In Chad, there are 8,598 Nigerian refugees, including 5,882 in the Dar es Salam camp near Baga Sola town. Grandi flew in by helicopter today to hear about their challenges, needs and hopes. Local communities and camps here for internally displaced Chadians, many of whom were evacuated from islands in Lake Chad, provide shelter to another 95,000 people.

The military strategy of 2015 to cut off the Boko Haram insurgents on the islands after moving people to inland areas has improved security, but attacks do still take place and the displaced are not likely to be able to return home any time soon. In response, organizations such as UNHCR have been focusing on livelihood programmes for people who relied on fishing, farming, livestock herding or trade.

The High Commissioner highlighted a UNHCR fishing programme. “This is a small project but it raises morale, and brings so much hope and pride as well as food for the family and fish to sell to others. It can serve as a model for donors looking at how they can help,” said Grandi, who met some of the 150 families given canoes, hooks and nets for fishing in Lake Chad. He also went for a brief trip on Lake Chad in a canoe.

The vast majority of people, the internally displaced and impoverished locals, remain dependent on aid, and more livelihood projects like the fisheries venture visited by Grandi in Tagal are needed. “If we had more people in this programme, bigger nets and better equipment, we would quickly grow independent of aid, and lift the entire town – refugees and locals – from economic depression,” said Nigerian refugee Hawali Oumar.

But parts of the shrinking lake remain off limits for security reasons and environmental damage is compounding the problems there. It is the same for programmes aimed at helping farmers, herders and traders resume business and contribute to economic revival. Fields lie untended in insecure areas, cattle are vulnerable to theft by Boko Haram and cannot roam freely, traditional trade routes have been broken and borders remain closed.

“If we had more people in this programme, bigger nets and better equipment, we would quickly grow independent of aid."

The troubles of the region have forced one group, Arab Chadian herders, to completely change their nomadic way of life, move into a camp for internally displaced people on the outskirts of Baga Sola, and accept the charity of strangers. With the traditional seasonal movement of livestock, known as transhumance, disrupted, livestock prices at one tenth of their value two years ago, and many of their cattle stolen by Boko Haram, they have been forced to adopt a sedentary lifestyle and are effectively displaced.

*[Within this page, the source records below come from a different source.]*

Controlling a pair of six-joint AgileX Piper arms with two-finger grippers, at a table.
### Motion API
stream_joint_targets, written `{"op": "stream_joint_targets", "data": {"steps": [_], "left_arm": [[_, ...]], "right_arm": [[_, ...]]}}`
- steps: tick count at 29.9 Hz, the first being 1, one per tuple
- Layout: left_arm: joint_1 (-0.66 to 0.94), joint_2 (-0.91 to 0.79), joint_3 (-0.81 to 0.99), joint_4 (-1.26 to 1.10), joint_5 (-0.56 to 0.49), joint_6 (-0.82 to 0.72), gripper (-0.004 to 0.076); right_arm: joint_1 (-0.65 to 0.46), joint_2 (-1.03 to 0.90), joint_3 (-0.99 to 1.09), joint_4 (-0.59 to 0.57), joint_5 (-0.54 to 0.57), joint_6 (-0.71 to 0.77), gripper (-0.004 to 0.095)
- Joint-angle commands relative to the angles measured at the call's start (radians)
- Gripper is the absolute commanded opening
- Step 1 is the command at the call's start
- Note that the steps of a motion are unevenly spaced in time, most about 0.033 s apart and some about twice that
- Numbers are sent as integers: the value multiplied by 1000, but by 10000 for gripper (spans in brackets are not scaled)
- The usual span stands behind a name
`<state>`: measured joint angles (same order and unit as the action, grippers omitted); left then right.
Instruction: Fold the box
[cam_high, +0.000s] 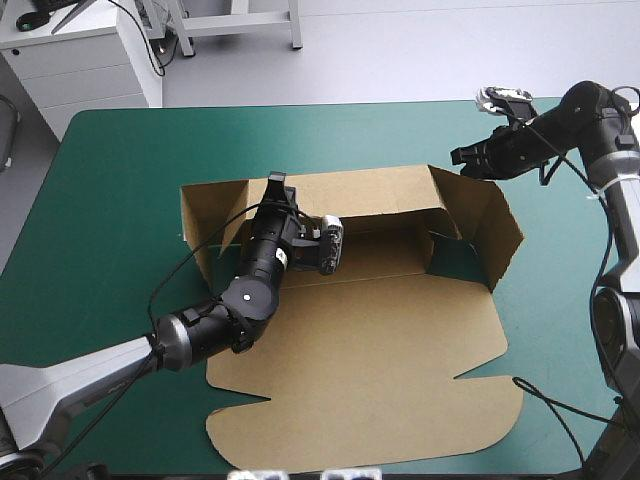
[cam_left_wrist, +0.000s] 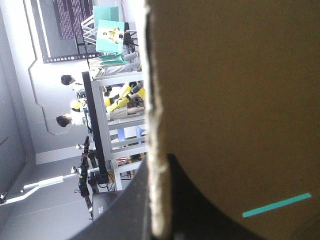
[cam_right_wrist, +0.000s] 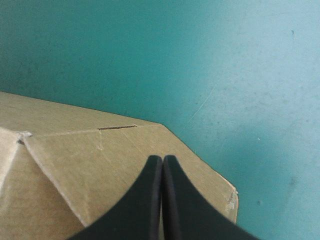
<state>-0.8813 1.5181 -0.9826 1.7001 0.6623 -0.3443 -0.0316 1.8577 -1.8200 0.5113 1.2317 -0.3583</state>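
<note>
The brown box (cam_high: 370, 350) lies mid-table with its back wall raised, both end flaps standing at an angle and the lid flat toward the near edge. My left gripper (cam_high: 275, 183) is at the back wall's left part. In the left wrist view the wall's cut edge (cam_left_wrist: 152, 125) runs between its black fingers (cam_left_wrist: 125, 210), so this gripper (cam_left_wrist: 157, 160) is shut on the box. My right gripper (cam_high: 457, 157) hovers just beyond the box's far right corner. It is shut (cam_right_wrist: 163, 157) and holds nothing, with a brown flap (cam_right_wrist: 90, 150) under it.
Teal-green cover (cam_high: 120, 170) shows bare around the box on the left, far and right sides. The right end flap (cam_high: 490, 235) stands tall near my right arm. A thin black cable (cam_high: 550, 400) lies on the cover at the near right.
</note>
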Motion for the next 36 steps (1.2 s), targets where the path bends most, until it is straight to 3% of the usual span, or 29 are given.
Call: {"op": "stream_joint_targets", "data": {"steps": [1,7,14,24,36], "left_arm": [[-7,-35,-24,74,32,-10,-8],[-7,-35,-24,74,32,-10,-8],[-7,-35,-24,78,32,-10,-8],[-7,-35,-24,80,35,-10,-8],[-7,-38,-24,89,12,-10,1]], "right_arm": [[-5,-78,-30,17,16,10,-18],[-5,-128,-23,-54,16,50,-19],[-5,-182,111,-58,16,12,-19],[-5,-206,176,35,16,-16,-19],[-5,-247,176,19,16,-5,-18]]}}
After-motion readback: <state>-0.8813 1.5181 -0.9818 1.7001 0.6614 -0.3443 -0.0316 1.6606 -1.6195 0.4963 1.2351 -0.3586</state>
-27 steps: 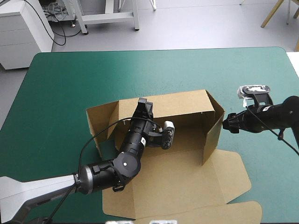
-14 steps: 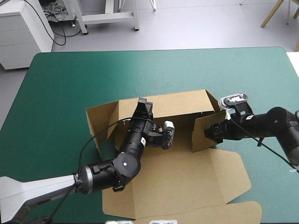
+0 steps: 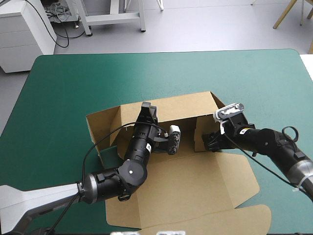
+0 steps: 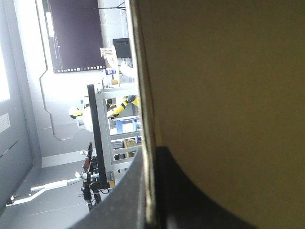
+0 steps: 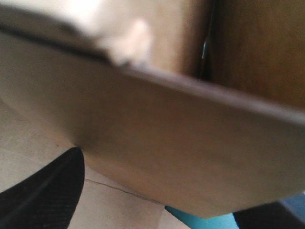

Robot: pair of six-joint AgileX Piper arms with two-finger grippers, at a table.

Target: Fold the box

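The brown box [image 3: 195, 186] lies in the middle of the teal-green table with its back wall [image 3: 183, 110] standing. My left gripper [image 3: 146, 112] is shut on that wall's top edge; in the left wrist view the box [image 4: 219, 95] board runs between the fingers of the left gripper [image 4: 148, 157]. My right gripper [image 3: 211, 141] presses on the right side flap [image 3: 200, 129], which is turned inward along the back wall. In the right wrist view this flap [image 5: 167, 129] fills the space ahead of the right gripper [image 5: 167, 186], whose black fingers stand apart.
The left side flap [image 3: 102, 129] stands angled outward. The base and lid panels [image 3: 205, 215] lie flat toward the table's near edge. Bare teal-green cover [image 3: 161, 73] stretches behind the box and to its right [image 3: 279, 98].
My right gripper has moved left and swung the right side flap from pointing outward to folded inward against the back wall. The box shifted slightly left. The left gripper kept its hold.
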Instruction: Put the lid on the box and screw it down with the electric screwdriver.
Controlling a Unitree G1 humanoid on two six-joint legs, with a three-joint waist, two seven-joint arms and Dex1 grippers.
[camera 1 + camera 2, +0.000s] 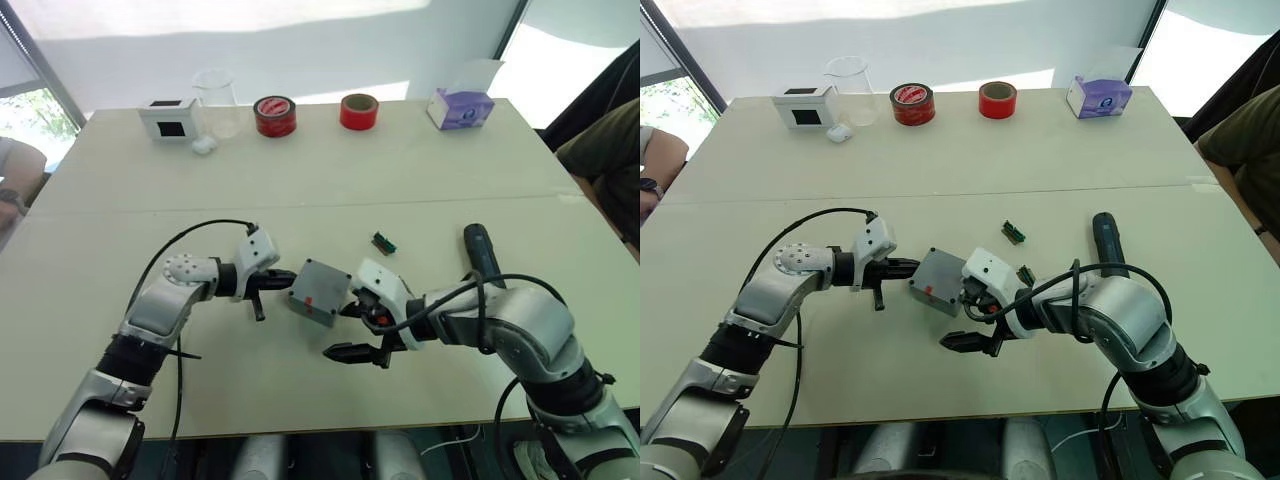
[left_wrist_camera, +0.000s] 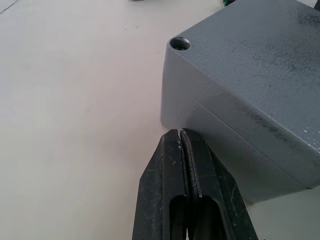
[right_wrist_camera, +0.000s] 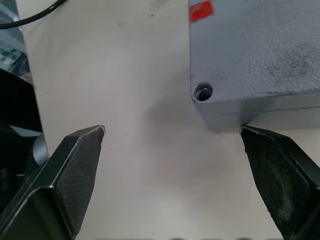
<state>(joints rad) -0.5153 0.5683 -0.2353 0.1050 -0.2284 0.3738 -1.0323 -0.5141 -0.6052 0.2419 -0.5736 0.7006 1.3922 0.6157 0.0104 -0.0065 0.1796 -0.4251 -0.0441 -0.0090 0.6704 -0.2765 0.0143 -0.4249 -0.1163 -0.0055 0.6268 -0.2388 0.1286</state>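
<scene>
The grey box [image 1: 312,302] stands in the middle of the table with the lid [image 1: 322,284] seated on it. A seam between the two shows in the left wrist view, and a red mark sits on top. My left gripper [image 1: 288,281] is shut, its tips against the box's left side wall [image 2: 235,150]. My right gripper [image 1: 338,332] is open at the box's right front corner. One fingertip [image 3: 250,137] touches that corner and the other hangs over bare table. The black electric screwdriver [image 1: 481,251] lies on the table to the right, beyond my right forearm.
A small green part [image 1: 384,242] lies just behind the box. Along the far edge stand a white box with a black screen [image 1: 168,118], a clear beaker [image 1: 217,100], two red tape rolls [image 1: 275,116] and a purple tissue box [image 1: 461,106]. A person [image 1: 605,150] sits at the right.
</scene>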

Since their traditional ways have been disrupted, the young are not learning the skills of the pastoralist and the herders are finding it hard to adjust to arable agriculture with the challenges of water availability, absence of wells, irregular rainfall, desertification of the lake and soil salinity. They fear for their future and their people.

Their greatest needs are health care and education, but this is an extra burden for local authorities in Baga Sola amid the economic crisis. With increased international support, more people, refugees and the internally displaced alike, will be able to start rebuilding their lives while waiting for lasting peace to return.

On Friday in Cameroon, Grandi is to launch a 2017 inter-agency appeal for funds to help almost half-a-million people affected by the Boko Haram insurgency in the Lake Chad Basin. He expressed his hope that donors would respond generously.

“The fact that progress has been made in fighting Boko Haram and re-establishing security should not make us feel that humanitarian assistance is not necessary. It is still very urgent," he said.